Work instruction:
Set down exactly the first line of the entries and every line after it, through the line with "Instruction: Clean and".

[Material for the task — start]

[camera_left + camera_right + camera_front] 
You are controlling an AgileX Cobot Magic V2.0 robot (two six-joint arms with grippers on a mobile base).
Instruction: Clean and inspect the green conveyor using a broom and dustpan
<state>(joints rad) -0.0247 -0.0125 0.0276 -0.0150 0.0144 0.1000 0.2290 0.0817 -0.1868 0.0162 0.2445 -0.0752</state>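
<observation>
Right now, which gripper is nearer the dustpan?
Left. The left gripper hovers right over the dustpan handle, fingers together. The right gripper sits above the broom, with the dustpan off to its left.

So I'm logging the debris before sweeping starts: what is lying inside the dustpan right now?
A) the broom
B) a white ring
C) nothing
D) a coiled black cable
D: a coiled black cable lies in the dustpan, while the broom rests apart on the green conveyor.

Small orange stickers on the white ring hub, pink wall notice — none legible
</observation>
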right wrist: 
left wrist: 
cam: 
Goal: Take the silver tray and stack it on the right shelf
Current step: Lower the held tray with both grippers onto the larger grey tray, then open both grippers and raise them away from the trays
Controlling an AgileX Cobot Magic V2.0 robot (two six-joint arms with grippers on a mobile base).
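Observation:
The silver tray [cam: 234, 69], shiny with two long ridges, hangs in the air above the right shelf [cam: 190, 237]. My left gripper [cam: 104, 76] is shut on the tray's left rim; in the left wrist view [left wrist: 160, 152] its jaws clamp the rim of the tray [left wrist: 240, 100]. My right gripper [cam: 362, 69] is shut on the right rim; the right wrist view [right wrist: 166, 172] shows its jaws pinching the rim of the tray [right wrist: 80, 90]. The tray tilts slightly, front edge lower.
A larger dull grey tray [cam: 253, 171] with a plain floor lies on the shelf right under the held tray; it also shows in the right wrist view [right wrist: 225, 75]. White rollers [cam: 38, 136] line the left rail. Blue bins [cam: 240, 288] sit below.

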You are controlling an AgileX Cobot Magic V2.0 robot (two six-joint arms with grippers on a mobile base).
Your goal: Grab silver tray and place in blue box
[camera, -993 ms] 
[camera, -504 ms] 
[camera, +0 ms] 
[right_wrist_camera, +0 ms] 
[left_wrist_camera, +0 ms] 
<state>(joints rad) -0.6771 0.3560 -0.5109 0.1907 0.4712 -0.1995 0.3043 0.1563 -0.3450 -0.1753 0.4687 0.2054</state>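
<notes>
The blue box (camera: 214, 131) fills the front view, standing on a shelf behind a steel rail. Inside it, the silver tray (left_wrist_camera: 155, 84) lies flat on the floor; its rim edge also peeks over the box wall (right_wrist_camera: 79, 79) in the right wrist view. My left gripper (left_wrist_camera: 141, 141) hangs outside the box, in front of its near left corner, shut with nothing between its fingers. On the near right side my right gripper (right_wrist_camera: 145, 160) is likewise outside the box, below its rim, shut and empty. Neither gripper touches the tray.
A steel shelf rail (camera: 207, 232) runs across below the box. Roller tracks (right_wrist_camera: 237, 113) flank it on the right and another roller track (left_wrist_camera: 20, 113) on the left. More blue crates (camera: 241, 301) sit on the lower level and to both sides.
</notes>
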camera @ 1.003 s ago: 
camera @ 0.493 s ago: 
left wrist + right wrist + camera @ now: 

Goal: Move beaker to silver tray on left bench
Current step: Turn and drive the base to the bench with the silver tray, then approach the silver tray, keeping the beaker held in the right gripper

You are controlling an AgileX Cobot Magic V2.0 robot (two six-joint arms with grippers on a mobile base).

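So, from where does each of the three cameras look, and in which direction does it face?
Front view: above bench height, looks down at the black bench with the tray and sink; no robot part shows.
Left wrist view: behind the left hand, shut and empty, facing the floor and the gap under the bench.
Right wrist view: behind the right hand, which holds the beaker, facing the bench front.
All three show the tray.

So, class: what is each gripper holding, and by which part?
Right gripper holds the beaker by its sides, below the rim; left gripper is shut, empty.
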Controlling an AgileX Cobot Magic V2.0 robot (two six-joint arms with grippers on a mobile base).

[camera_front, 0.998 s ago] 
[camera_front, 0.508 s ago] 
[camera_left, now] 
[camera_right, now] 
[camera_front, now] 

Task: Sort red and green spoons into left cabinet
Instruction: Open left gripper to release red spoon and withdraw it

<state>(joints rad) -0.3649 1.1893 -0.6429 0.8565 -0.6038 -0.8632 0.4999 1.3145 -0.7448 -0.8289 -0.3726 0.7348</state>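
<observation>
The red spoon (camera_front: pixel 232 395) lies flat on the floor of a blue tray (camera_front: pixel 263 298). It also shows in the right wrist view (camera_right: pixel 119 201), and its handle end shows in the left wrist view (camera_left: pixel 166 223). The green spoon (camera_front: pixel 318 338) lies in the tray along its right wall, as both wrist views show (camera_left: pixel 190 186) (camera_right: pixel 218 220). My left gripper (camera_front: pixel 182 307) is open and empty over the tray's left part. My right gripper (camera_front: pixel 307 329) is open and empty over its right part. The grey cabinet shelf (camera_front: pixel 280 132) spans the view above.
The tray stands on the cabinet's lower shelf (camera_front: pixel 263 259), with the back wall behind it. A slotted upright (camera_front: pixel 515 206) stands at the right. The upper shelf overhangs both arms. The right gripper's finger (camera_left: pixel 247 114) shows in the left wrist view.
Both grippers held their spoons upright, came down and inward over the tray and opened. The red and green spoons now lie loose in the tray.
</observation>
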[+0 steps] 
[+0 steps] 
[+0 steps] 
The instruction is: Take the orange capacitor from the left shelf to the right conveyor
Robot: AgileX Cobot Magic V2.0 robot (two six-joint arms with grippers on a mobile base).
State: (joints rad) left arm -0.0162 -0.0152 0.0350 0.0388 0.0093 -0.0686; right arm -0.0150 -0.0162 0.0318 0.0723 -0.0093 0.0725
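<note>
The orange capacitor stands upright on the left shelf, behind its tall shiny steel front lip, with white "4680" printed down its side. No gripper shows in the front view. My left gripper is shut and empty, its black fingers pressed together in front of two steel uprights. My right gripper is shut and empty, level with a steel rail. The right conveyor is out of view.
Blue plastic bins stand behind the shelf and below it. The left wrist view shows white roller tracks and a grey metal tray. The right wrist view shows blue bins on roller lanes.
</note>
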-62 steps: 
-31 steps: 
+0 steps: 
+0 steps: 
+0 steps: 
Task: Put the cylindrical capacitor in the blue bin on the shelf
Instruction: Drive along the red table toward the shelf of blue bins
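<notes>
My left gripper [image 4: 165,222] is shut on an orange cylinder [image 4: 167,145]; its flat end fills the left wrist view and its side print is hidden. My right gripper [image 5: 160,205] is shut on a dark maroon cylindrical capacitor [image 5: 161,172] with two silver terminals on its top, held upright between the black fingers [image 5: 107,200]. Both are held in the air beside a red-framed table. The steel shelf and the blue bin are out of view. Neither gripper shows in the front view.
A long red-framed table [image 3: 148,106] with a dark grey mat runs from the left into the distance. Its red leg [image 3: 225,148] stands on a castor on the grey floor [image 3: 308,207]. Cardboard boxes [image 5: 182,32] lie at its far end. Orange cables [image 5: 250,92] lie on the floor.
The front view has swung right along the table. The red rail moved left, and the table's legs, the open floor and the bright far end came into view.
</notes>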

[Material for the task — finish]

Your response:
[camera_left + camera_right + camera_front] 
You are controlling an AgileX Cobot Magic V2.0 robot (two six-joint arms with grippers on a mobile base).
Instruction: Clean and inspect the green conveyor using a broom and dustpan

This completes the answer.